Author + information
- Masami Kosuge, MD⁎ (, )
- Toshiaki Ebina, MD,
- Kiyoshi Hibi, MD,
- Satoshi Umemura, MD and
- Kazuo Kimura, MD
- ↵⁎Division of Cardiology, Yokohama City University Medical Center, 4-57 Urafune-cho, Minami-ku, Yokohama, Japan
We thank Dr. Carrillo and colleagues for their interest in our paper (1). They have raised concerns regarding the diagnosis of Takotsubo cardiomyopathy (TC) in our study and questioned whether our electrocardiographic (ECG) criteria accurately differentiated TC from anterior acute myocardial infarction (AMI) with left anterior descending (LAD) coronary artery occlusion distal to the first diagonal branch (D1).

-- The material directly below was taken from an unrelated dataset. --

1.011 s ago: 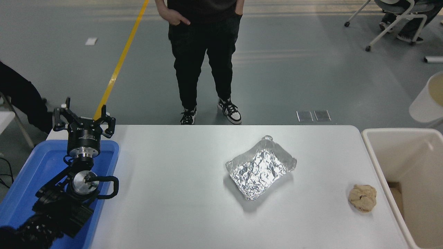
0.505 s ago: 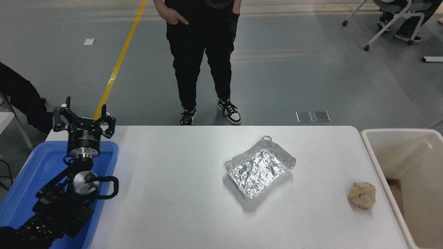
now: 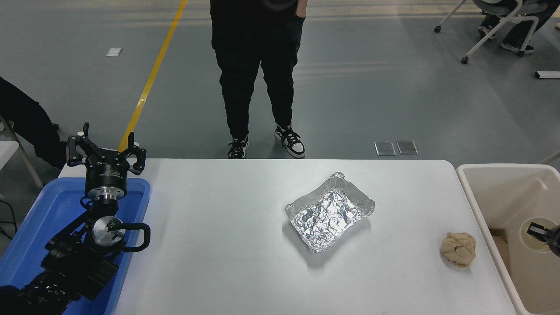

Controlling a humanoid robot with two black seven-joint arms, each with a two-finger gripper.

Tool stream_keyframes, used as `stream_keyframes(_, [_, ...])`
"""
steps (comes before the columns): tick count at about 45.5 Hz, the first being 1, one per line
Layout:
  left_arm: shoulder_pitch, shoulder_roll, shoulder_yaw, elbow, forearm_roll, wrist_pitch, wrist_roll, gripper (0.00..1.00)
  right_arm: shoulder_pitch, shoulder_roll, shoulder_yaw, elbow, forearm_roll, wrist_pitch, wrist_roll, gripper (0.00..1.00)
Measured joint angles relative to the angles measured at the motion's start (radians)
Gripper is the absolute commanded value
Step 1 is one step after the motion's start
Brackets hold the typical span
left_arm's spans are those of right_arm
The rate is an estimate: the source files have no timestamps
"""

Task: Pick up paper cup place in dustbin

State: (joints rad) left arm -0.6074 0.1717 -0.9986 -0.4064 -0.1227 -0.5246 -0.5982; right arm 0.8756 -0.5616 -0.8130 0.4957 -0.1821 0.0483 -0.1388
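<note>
crinkly shiny foil tray (image 3: pixel 329 212), smooth matt plastic dustbin (image 3: pixel 474 205), crumpled paper ball (image 3: pixel 458 248), glossy blue plastic tray (image 3: pixel 26 232)

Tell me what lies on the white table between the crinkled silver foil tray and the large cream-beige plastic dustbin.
In the head view, only a tan crumpled paper ball lies between the silver foil tray and the cream-beige dustbin, close to the bin.

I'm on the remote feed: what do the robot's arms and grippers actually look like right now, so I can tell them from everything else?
The left arm is black, built of blocky links with a round silver joint cap and a looping black cable beside it. A silver ring sits under the black cylindrical wrist of the left gripper, which has thin black linkage fingers. Of the right gripper, only a small black tip shows at the picture's right edge.
</note>
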Motion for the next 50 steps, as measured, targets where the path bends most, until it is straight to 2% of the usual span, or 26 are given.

Dr. Carrillo and colleagues assert incorrectly the number of patients who underwent coronary angiography (CAG). In our study (1), all patients with TC underwent CAG during hospitalization, and “emergency” CAG was performed in 25 patients (76%). Formal diagnostic criteria for TC have yet to be established, and TC was diagnosed according to the Mayo Clinic diagnostic criteria (2) in our study.

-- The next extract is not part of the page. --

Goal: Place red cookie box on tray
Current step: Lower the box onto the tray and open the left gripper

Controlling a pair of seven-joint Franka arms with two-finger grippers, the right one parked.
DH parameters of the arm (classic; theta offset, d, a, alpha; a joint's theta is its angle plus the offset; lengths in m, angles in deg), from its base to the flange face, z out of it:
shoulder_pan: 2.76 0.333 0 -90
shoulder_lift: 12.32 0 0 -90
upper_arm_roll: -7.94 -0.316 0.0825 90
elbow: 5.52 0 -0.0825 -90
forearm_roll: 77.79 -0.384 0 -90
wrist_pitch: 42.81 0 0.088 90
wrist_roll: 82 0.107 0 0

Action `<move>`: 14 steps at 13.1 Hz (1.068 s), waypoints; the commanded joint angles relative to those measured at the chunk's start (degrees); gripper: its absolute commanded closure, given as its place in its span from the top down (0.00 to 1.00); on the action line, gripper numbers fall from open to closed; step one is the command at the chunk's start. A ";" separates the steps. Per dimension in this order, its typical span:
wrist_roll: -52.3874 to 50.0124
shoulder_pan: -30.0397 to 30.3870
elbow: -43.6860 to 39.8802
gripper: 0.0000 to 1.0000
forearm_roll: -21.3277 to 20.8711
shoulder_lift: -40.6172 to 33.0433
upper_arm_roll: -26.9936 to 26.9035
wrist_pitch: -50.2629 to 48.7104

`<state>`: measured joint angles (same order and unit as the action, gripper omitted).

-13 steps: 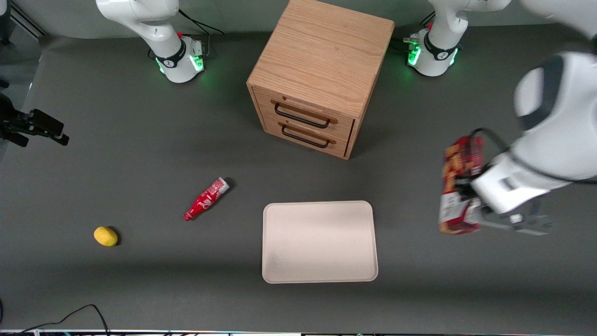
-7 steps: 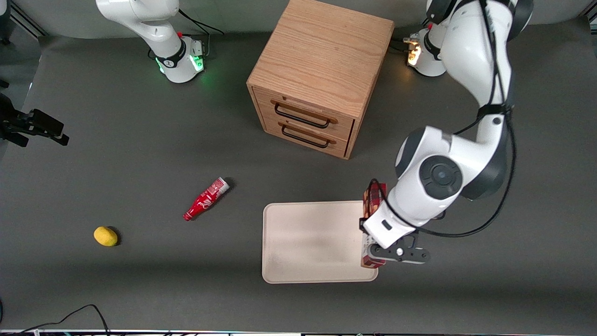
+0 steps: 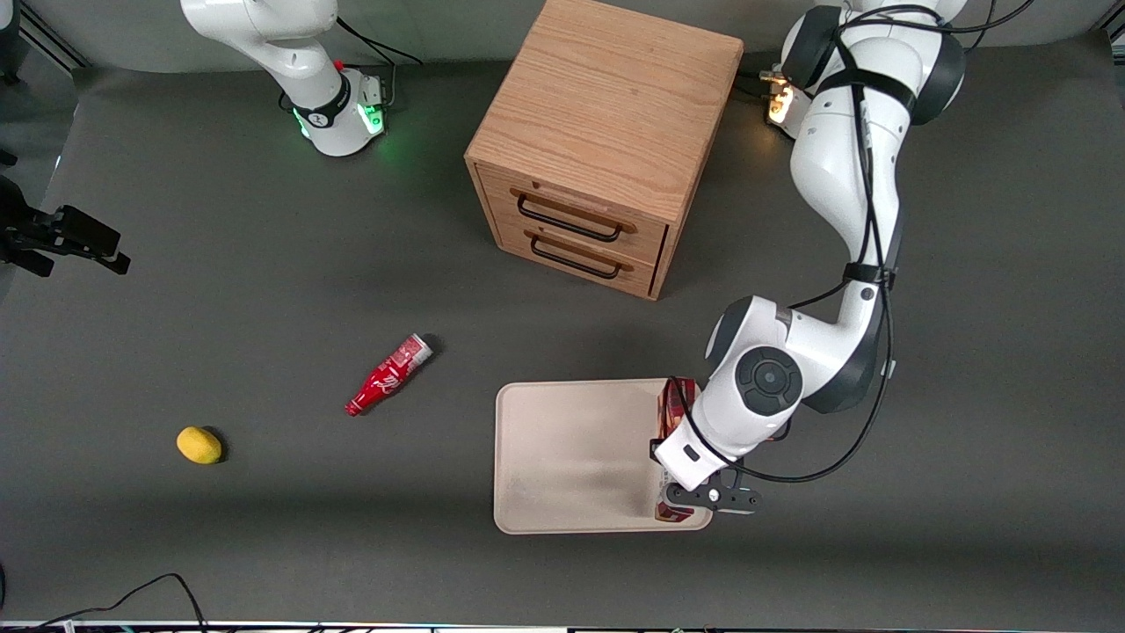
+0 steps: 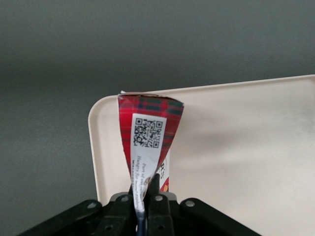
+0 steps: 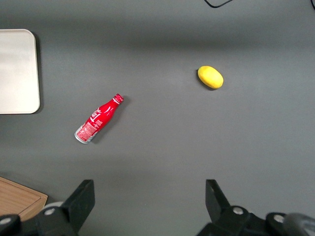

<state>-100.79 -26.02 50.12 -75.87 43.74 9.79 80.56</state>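
The red cookie box (image 3: 673, 410) is held edge-up over the beige tray (image 3: 571, 457), along the tray's edge toward the working arm's end. My left gripper (image 3: 678, 503) is shut on the box. The arm's wrist hides the box's middle in the front view. In the left wrist view the box (image 4: 147, 135) shows its tartan end and a white label with a QR code, pinched in my gripper (image 4: 145, 191) above the tray's corner (image 4: 103, 147). I cannot tell whether the box touches the tray.
A wooden two-drawer cabinet (image 3: 602, 141) stands farther from the front camera than the tray. A red bottle with a silver cap (image 3: 387, 375) and a yellow lemon (image 3: 199, 445) lie toward the parked arm's end; both show in the right wrist view, the bottle (image 5: 98, 119) and the lemon (image 5: 210, 77).
My gripper carried the box from beside the table's working-arm end in over the tray's edge, then a little lower and farther onto the tray.
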 commanded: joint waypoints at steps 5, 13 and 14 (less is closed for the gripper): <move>-0.90 -0.21 -2.03 0.00 -1.47 3.53 -0.88 4.07; -0.90 -0.21 -0.88 1.00 -3.23 4.23 -0.88 6.37; -0.90 -0.21 -0.97 1.00 -3.32 3.88 -0.97 5.32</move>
<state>-100.79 -25.93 49.99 -78.09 47.76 9.24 86.56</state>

As Dr. Carrillo and colleagues stated, deviation of the ST-segment in anterior AMI is influenced by the site of the culprit lesion of the LAD coronary artery. They assert that the ECG of TC in Figure 1B, which fulfills our ECG criteria—namely, the presence of ST-segment depression in lead aVR (ST-segment elevation in lead −aVR) and the absence of ST-segment elevation in lead V1—is typical of anterior AMI with LAD coronary artery occlusion distal to D1. However, we assume that the presence of LAD coronary artery occlusion distal to D1 alone does not result in this ECG pattern. Because lead −aVR faces the apical and inferolateral regions, ST-segment elevation in this lead would require that the LAD coronary artery has a large perfusion territory, including these regions. In addition, the absence of ST-segment elevation in lead V1, which faces the right paraseptal region, would require occlusion of the LAD coronary artery distal not only to D1, but also to the first septal branch (S1). One can speculate that among patients with anterior AMI, those who have all of these coronary anatomical findings are relatively rare. Therefore, we believe that our ECG criteria can help to accurately differentiate TC from anterior AMI in patients who are admitted within 6 h after symptom onset. However, we agree that it might be difficult to distinguish patients with TC from some patients who have anterior AMI with distal occlusion of the LAD coronary artery, which extends to the apical and inferolateral regions, with the use of our ECG criteria alone. Further studies in larger numbers of patients are thus needed to verify our results.